My daughter (let's call her Lucy) was and is a beautiful 21-year-old. Though every mother thinks their child is beautiful, Lucy really is. Almost 6 ft. tall, a knockout figure, dark straight hair, olive skin and almond shaped smoldering eyes. She could have easily been a model. I can say this, as she is adopted, so I had nothing to do with her amazing looks. However, this beautiful young lady is covered with tattoos scattered about her body with little or no thought as to what she is permanently inking. One looks like a car engine and is supposed to be a music box; another is a musician that I don't think she has ever heard of and whose hair covers most of his face. Her ear lobes sport gauges that are so big, the middle part of a sugar ice cream cone would fit comfortably through it.

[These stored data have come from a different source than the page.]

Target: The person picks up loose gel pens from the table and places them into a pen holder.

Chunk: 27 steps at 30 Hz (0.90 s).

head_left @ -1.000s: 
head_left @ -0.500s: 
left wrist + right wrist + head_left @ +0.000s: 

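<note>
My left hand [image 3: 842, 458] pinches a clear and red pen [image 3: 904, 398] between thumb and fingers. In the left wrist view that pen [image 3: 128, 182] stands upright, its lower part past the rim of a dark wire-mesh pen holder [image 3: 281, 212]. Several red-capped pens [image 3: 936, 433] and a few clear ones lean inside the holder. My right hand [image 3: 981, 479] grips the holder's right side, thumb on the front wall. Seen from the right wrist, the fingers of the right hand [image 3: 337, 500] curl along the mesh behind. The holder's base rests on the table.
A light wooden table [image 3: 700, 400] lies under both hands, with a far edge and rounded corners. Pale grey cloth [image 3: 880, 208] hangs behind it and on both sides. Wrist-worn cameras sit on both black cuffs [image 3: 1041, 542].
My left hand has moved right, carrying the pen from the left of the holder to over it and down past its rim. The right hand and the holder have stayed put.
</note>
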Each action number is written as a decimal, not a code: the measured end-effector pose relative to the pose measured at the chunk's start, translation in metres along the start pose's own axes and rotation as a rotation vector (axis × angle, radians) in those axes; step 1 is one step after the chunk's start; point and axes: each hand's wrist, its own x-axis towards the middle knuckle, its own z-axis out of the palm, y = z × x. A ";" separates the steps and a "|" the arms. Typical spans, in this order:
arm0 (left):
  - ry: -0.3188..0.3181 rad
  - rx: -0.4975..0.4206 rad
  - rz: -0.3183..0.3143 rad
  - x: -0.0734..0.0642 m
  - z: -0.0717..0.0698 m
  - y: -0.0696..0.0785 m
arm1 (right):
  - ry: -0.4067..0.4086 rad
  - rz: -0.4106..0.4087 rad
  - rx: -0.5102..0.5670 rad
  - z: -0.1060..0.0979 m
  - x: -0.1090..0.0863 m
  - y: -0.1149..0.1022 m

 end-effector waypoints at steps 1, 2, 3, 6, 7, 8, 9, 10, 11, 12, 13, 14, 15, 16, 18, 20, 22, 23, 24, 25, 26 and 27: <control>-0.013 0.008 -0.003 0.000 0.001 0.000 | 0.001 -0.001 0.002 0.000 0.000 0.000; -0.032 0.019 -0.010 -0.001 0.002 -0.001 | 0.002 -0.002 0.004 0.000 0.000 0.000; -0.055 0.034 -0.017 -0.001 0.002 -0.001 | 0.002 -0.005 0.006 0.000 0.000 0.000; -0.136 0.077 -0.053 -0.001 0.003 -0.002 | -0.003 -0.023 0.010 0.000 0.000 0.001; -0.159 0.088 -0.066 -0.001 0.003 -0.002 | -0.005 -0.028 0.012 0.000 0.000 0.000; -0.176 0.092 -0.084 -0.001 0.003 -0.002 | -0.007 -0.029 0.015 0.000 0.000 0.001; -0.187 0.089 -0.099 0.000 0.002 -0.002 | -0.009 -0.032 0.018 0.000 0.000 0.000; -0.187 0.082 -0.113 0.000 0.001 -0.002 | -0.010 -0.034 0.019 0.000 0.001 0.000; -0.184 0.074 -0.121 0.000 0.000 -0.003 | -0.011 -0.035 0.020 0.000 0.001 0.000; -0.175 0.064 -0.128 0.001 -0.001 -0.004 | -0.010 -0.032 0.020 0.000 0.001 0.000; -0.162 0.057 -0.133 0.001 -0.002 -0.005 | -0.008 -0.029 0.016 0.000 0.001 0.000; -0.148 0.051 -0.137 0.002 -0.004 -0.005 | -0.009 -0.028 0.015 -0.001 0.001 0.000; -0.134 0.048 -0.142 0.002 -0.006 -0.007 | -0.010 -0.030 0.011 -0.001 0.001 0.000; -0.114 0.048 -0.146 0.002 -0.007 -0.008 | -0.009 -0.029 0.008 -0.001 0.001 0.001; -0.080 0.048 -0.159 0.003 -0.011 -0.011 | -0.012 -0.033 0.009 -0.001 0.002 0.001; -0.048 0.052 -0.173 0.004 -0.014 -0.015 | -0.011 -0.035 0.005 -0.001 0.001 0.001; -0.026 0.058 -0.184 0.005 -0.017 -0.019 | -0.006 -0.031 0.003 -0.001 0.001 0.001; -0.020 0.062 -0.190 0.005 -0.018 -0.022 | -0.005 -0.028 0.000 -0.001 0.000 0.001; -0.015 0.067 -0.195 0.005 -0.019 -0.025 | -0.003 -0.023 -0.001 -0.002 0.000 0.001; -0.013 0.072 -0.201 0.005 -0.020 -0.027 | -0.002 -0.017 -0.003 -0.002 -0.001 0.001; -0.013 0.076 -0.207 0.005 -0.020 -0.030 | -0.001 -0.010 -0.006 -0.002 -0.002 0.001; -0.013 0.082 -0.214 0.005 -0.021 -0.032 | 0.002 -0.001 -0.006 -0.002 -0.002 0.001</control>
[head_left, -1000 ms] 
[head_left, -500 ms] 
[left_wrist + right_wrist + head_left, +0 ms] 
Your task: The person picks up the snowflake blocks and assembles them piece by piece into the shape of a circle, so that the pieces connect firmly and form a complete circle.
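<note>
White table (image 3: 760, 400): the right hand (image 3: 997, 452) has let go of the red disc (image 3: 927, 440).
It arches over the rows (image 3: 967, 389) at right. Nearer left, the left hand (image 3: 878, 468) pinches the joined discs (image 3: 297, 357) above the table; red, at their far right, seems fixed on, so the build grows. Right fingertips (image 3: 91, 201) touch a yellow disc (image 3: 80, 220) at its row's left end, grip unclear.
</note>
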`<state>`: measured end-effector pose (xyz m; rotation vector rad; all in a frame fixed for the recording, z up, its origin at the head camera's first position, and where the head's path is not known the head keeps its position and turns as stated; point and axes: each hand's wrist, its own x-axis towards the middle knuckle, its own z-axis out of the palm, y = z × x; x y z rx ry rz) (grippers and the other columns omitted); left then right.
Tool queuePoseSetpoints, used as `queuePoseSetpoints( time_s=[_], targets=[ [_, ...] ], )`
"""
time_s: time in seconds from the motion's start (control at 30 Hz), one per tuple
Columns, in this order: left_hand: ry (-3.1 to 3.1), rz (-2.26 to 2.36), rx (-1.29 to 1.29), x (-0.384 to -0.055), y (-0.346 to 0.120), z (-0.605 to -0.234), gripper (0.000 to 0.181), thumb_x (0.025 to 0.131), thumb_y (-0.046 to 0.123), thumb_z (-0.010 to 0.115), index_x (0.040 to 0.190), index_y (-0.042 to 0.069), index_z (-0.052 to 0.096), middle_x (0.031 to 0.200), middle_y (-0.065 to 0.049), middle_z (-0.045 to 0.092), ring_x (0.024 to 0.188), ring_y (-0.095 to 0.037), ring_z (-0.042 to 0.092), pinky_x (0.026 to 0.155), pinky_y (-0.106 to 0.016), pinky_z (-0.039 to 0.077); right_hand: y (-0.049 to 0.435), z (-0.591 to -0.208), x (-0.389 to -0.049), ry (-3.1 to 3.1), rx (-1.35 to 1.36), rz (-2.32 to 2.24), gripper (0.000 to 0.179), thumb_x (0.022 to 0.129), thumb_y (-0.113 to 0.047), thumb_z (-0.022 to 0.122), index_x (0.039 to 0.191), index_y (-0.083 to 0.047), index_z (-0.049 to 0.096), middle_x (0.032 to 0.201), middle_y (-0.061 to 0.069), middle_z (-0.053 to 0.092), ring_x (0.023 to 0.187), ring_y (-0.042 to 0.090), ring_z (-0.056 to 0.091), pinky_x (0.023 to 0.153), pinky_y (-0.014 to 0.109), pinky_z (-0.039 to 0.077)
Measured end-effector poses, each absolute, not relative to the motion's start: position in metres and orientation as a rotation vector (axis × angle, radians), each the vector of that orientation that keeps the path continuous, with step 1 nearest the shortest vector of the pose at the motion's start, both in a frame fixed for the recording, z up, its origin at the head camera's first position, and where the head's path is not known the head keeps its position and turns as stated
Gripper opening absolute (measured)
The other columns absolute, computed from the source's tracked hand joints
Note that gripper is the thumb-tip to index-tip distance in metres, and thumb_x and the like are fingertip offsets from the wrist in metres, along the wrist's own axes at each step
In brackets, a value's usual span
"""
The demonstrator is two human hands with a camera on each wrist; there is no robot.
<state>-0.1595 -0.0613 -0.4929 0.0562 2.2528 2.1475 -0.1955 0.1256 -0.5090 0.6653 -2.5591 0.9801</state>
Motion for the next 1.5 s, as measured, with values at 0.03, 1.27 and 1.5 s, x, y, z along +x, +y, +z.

Though I'm not thrilled that Lucy has decided to permanently use her body as a grease board, it does not make me love her any less.
Let me take a paragraph or two to give you a little history. As I said, Lucy was adopted and from an early age starting pulling out her hair. Defiant toward teachers and combative at every turn toward her father and me, Lucy would fly into uncontrollable temper tantrums. By the time the 7th grade rolled around, Lucy could not attend the public school system and was sent to alternative schools in and out of California that specialized in behavioral issues. I honestly don't know when the dabbling into drugs took effect, but dabbling quickly turned into addiction. Lucy became a garbage pail for any drug from acid to mushrooms to heroin. Cutting and anorexic behavior became the norm as well.
Lucy managed to graduate from high school and opted to live with her birth grandparents in Oregon. Our communication at that time was tense and volatile and I had no idea if she was clean and sober or continuing with her addiction. Lucy made it clear that she had no interest in considering any of my suggestions for continued education or career choices.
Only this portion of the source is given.